Photothermal supercapacitors at −40 °C based on bifunctional TiN electrodes

2021 
Abstract Electrode materials are the key to electrochemical energy storage devices like supercapacitors. However, current materials can hardly meet the charge-storage capacity and/or operability requirements of practical scenarios in harsh low-temperature conditions. Here we report the advancement in photothermal-assisted supercapacitors operable at −40 °C using an electrochemically active and photothermal electrode material of commercially available TiN nanocrystals. Bifunctional TiN shows broad light absorption (>98%) in the whole solar spectrum and high photothermal conversion efficiency (62.5%). Even in an open atmospheric environment, the photochemical effect boosts the device with a considerable temperature rise from −36.6 °C to −10.8 °C under 1 solar illumination.
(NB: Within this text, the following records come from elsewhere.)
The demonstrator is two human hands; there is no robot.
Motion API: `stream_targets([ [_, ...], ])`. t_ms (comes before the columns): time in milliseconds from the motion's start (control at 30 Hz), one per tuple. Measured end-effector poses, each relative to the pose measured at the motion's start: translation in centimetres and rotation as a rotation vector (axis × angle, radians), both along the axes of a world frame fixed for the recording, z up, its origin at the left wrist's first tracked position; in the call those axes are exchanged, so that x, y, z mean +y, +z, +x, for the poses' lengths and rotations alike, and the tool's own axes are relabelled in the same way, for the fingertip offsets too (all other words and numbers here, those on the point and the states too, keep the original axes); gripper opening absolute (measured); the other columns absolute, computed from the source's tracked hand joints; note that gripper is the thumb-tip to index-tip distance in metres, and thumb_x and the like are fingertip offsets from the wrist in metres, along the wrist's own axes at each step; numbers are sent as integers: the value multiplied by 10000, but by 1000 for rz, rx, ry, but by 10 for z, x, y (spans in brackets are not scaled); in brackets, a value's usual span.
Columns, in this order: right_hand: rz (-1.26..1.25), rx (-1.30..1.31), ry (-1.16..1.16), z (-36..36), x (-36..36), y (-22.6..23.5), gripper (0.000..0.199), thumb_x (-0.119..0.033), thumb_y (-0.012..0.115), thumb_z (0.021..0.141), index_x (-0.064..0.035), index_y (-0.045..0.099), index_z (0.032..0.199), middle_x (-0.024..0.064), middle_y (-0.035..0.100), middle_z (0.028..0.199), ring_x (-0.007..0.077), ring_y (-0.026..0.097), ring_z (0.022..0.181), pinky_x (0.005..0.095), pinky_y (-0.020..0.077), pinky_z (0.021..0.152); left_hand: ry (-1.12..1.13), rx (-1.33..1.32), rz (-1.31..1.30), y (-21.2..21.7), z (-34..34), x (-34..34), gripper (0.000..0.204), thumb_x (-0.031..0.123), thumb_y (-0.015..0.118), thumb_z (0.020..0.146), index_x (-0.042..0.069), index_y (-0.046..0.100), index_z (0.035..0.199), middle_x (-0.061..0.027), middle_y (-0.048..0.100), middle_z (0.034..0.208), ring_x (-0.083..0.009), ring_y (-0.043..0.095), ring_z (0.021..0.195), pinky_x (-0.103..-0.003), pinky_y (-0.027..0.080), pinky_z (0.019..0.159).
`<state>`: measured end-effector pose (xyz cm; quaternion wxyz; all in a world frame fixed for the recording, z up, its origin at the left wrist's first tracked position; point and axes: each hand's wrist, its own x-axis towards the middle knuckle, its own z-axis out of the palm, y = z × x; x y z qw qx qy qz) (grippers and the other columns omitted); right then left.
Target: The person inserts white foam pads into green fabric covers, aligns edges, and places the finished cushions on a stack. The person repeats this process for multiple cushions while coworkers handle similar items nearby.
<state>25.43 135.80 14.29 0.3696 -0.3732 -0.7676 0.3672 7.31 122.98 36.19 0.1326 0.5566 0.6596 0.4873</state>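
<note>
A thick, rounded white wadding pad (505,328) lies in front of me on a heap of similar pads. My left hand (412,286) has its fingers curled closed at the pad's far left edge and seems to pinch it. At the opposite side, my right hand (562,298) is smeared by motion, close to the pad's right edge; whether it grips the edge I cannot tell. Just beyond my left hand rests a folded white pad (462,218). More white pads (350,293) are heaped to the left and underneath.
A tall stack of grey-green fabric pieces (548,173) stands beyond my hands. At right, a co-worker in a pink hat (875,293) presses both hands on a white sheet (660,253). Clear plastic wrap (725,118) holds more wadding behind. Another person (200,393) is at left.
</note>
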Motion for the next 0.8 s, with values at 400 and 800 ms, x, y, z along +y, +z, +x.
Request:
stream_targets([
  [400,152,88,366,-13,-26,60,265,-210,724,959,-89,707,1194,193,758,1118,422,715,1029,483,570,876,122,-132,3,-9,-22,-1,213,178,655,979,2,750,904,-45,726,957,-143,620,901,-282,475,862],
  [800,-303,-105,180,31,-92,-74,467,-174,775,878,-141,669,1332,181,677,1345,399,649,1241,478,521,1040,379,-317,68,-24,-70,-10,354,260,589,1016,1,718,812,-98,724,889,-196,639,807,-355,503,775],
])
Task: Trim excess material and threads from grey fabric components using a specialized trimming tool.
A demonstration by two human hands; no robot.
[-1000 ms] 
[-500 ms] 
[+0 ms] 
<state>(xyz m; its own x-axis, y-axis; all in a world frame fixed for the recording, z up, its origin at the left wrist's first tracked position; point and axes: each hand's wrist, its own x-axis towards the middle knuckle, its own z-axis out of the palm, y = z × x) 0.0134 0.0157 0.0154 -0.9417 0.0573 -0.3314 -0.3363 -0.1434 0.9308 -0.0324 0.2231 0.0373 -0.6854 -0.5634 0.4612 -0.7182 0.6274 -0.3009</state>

Meanwhile, the as-fabricated device exhibits highly stable and reversible charge-storage capability. Its capacitance is enhanced by 38.0% at 5 mV s−1 at −40 °C, achieving 70.9% of the capacitance at 25 °C. The energy density is improved by 81.1% at 140 mW cm−2 at −40 °C, reaching 59.3% of the capacitance at 25 °C. The route for preparing TiN inks and fabricating screen-printed devices is simple and cheap, which is suitable for industrial mass production. The self-heating integration approach provides a promising strategy for designing new functionalized energy-storage devices with low temperature resistant features.